Problem statement> Nothing is needed except the lines below that run from the one with "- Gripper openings" through the one with "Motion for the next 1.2", repeated exactly.

[Data records]
────────
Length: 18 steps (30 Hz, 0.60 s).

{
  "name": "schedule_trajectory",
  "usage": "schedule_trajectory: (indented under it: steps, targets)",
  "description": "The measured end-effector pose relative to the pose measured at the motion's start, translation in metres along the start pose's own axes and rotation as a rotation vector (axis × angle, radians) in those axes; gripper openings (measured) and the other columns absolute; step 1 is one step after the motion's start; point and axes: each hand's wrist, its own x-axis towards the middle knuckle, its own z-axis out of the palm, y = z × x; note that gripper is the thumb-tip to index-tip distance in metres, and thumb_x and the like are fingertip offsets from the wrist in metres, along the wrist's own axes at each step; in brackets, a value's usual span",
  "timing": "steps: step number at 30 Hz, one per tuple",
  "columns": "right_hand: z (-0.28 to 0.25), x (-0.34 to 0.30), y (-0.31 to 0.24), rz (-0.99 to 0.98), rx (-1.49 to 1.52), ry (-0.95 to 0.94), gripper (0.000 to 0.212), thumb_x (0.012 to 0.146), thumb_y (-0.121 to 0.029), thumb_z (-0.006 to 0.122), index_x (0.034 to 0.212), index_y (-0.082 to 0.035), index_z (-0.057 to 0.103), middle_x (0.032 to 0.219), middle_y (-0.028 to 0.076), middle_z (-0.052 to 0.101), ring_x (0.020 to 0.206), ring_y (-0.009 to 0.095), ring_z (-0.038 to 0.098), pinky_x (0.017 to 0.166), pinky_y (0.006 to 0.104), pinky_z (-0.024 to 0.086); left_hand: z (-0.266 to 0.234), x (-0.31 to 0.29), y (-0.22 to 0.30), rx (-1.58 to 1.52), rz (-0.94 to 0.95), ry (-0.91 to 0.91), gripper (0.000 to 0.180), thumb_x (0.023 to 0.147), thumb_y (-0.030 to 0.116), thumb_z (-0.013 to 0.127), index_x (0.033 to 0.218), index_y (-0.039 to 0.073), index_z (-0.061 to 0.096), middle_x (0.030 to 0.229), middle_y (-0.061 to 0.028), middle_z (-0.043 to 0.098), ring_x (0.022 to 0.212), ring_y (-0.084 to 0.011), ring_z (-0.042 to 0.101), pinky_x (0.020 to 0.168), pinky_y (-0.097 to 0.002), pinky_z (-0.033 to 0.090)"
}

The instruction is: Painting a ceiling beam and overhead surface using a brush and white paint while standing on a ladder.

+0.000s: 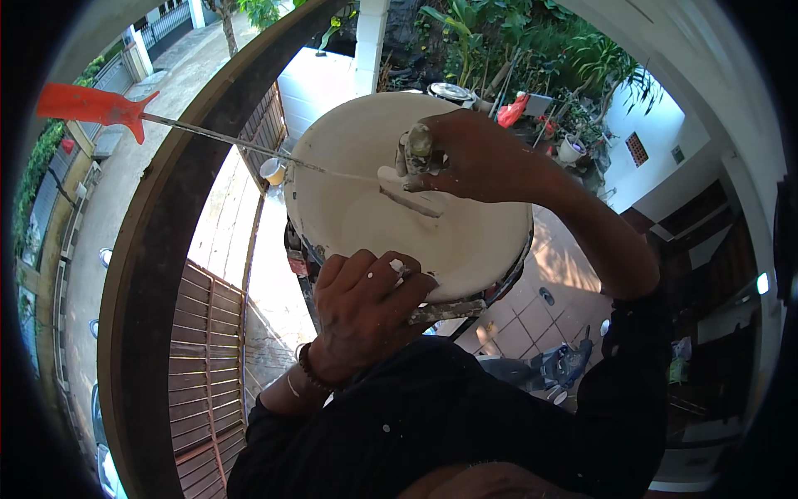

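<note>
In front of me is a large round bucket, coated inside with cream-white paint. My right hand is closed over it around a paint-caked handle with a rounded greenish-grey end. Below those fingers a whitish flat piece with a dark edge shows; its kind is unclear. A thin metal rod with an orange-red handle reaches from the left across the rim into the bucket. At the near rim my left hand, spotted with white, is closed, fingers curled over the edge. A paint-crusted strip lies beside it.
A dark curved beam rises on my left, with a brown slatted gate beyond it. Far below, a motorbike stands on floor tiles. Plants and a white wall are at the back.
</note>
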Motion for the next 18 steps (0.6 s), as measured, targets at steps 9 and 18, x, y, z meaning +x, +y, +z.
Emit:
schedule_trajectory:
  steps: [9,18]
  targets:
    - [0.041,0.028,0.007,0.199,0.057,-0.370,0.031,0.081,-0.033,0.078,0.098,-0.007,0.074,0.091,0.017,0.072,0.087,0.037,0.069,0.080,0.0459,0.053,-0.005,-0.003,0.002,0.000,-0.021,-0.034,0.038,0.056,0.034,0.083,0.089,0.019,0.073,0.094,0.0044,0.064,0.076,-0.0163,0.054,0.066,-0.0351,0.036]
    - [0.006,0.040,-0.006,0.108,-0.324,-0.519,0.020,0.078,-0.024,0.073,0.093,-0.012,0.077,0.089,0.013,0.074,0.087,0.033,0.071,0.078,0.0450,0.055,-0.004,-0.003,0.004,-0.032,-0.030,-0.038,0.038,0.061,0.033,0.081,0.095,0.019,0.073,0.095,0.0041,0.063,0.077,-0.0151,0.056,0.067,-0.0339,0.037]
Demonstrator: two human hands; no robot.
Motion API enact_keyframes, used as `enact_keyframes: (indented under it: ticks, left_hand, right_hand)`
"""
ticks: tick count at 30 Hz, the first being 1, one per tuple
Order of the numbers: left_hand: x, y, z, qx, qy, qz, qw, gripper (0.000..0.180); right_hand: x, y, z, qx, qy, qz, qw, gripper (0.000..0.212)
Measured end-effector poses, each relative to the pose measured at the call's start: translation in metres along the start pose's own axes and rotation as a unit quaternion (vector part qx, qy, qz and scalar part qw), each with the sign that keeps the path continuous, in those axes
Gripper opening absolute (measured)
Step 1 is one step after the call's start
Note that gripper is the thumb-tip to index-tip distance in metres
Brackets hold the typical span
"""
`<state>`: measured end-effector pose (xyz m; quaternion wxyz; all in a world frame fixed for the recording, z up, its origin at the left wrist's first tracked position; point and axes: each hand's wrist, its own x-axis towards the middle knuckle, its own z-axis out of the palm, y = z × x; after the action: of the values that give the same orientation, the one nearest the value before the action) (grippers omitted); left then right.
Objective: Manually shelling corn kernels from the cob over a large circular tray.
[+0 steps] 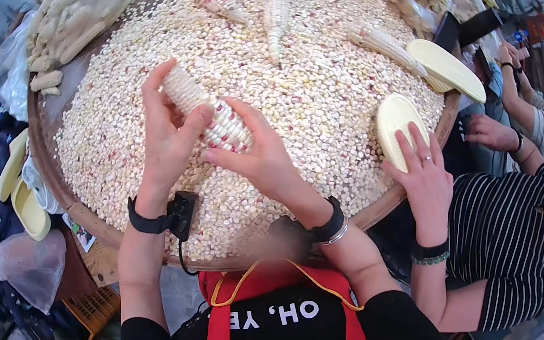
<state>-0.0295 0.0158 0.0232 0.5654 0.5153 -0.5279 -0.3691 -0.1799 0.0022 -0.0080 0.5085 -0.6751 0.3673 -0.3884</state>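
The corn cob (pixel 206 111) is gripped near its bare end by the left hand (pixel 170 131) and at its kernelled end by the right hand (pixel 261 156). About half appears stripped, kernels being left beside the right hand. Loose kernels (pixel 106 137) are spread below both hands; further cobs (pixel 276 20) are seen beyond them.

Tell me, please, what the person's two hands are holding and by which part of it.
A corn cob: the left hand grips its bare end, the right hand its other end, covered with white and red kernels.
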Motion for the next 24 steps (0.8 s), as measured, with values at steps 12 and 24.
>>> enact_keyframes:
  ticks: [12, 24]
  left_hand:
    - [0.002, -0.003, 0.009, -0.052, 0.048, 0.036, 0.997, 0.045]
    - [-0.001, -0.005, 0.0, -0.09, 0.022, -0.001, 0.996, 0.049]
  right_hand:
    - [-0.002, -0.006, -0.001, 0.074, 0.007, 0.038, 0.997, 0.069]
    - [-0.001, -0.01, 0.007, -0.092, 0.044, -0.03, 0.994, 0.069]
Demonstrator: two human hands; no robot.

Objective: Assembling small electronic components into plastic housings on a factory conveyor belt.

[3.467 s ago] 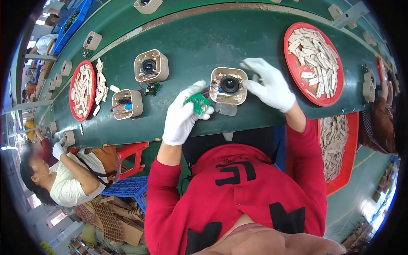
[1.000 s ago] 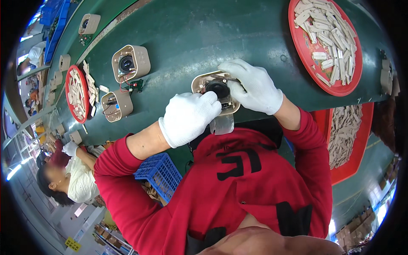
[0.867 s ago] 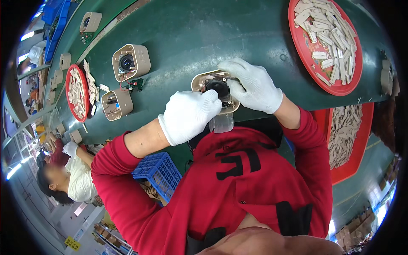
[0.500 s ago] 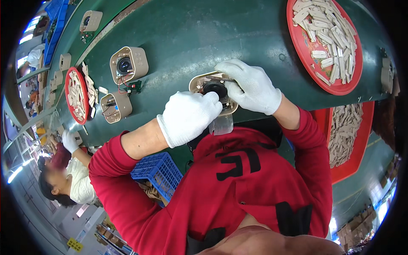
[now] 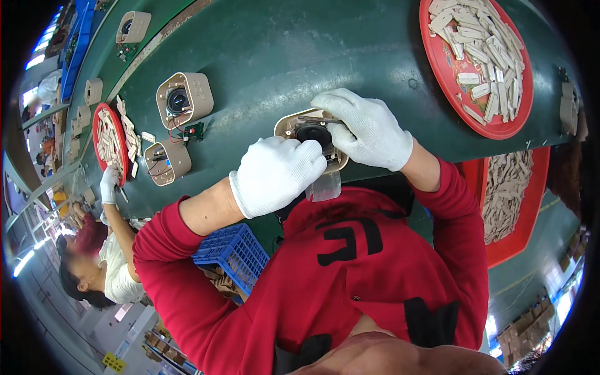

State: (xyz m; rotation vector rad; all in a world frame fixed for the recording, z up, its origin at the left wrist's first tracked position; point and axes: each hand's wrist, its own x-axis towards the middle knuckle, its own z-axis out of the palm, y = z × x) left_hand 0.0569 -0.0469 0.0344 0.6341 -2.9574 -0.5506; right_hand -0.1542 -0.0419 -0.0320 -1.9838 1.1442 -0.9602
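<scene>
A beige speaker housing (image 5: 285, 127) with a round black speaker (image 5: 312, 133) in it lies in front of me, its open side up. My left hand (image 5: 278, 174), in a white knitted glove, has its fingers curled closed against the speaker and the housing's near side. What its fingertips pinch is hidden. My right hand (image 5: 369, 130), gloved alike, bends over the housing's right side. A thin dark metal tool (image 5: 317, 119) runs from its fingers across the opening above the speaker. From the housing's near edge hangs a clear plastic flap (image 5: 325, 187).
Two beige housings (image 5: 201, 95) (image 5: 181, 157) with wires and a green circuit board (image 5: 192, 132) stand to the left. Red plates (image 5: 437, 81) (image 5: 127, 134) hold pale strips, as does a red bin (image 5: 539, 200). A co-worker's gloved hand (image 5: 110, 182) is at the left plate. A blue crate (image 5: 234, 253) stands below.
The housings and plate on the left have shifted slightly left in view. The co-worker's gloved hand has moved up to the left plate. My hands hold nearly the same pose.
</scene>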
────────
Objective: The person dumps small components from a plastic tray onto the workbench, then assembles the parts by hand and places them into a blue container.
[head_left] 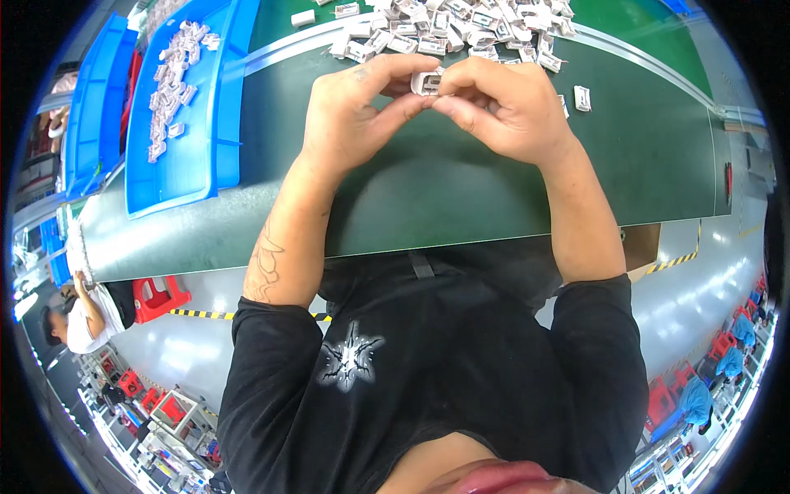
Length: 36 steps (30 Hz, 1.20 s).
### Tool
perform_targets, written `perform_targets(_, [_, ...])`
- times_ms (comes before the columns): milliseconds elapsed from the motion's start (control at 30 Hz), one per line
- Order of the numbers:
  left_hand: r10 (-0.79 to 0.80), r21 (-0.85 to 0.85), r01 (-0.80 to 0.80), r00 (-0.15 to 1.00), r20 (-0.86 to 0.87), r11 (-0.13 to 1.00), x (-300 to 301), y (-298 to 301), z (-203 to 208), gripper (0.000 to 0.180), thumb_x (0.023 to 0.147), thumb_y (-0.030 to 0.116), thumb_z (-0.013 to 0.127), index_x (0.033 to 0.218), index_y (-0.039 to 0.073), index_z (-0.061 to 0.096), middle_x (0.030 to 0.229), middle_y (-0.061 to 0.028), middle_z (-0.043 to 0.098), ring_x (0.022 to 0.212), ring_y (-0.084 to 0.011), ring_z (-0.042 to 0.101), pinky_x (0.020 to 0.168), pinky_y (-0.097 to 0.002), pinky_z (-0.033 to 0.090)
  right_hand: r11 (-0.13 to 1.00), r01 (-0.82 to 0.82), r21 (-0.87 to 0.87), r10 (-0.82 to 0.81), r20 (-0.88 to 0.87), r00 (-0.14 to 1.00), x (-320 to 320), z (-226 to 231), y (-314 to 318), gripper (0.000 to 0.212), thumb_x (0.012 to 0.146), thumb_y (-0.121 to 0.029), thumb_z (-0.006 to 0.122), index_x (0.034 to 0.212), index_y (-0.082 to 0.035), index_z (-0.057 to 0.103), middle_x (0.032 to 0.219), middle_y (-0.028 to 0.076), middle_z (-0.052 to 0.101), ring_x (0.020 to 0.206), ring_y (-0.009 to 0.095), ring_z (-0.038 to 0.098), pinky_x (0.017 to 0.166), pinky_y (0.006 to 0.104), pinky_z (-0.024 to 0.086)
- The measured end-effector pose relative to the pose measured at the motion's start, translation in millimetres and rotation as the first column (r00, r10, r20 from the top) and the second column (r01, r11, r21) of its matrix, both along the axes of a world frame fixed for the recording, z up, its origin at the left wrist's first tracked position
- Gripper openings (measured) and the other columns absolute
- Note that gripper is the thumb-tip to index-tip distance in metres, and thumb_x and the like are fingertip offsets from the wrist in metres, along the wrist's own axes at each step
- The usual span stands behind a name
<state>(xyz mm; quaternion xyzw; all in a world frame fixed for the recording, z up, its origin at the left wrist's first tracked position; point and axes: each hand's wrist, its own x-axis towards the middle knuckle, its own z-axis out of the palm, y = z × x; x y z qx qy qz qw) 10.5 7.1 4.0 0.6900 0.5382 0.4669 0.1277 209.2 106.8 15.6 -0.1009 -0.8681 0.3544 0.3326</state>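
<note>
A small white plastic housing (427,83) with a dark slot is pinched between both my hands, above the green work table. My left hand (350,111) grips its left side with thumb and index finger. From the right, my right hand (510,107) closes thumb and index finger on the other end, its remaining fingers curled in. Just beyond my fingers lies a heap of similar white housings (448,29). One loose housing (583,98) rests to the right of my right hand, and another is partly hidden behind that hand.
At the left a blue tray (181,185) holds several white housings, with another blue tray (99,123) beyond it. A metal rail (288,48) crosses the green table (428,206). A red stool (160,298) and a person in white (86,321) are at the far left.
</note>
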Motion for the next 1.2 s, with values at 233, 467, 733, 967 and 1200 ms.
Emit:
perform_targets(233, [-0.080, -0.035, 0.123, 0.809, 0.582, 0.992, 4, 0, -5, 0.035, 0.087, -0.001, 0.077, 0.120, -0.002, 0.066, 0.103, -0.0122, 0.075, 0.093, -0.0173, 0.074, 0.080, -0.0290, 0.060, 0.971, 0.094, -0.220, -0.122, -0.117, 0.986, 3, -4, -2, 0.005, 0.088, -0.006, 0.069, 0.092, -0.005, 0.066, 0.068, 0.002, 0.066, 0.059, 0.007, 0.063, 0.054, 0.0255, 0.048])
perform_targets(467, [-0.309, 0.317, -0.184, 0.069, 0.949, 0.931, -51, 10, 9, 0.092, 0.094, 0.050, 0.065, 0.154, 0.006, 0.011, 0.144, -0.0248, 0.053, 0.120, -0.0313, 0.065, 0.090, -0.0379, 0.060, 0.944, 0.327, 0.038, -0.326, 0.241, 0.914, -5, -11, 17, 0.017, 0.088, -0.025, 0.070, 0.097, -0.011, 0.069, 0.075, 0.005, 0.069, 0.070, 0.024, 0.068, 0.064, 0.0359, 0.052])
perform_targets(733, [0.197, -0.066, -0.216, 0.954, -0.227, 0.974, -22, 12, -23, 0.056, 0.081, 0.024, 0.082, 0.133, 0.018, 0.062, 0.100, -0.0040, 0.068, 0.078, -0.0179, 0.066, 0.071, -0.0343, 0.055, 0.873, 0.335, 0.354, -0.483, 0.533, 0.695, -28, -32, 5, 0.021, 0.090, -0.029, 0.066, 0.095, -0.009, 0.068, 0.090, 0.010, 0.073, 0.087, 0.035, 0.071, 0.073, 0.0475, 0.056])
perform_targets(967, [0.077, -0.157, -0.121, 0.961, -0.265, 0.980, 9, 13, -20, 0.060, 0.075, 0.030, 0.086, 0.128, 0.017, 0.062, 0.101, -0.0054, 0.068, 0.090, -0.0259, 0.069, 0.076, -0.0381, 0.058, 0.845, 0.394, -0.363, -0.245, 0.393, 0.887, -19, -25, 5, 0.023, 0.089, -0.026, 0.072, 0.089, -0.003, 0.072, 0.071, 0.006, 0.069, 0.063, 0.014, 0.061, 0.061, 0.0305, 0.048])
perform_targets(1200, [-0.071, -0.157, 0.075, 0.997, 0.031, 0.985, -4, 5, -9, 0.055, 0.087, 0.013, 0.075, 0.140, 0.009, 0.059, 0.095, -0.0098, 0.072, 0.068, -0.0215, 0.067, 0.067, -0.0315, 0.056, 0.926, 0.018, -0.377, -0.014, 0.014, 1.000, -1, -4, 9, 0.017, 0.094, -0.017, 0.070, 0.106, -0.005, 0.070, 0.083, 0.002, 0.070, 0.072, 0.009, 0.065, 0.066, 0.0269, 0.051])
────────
Result below>
- Gripper openings (measured) and the other columns absolute
- Note that gripper is the thumb-tip to index-tip distance in metres, and thumb_x and the like are fingertip offsets from the wrist in metres, along the wrist's own axes at each step
- The usual span stands behind a name
<state>(xyz mm; quaternion xyzw; all in a world frame fixed for the recording, z up, its origin at the left wrist's first tracked position; point and axes: each hand's wrist, its own x-axis towards the middle knuckle, its own z-axis out of the palm, y = z × x; x y z qx qy qz qw) 10.5 7.1 4.0 0.6900 0.5382 0.4669 0.1277 209.2 106.8 15.6 -0.1009 -0.8681 0.3544 0.3326</state>
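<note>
A small white plastic housing (427,83) with a dark slot is pinched between both my hands, above the green work table. My left hand (350,111) grips its left side with thumb and index finger. From the right, my right hand (510,107) closes thumb and index finger on the other end, its remaining fingers curled in. Just beyond my fingers lies a heap of similar white housings (448,29). One loose housing (583,98) rests to the right of my right hand, and another is partly hidden behind that hand.
At the left a blue tray (181,185) holds several white housings, with another blue tray (99,123) beyond it. A metal rail (288,48) crosses the green table (428,206). A red stool (160,298) and a person in white (86,321) are at the far left.
</note>
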Motion for the next 1.2 s, with values at 233, 467, 733, 967 and 1200 ms.

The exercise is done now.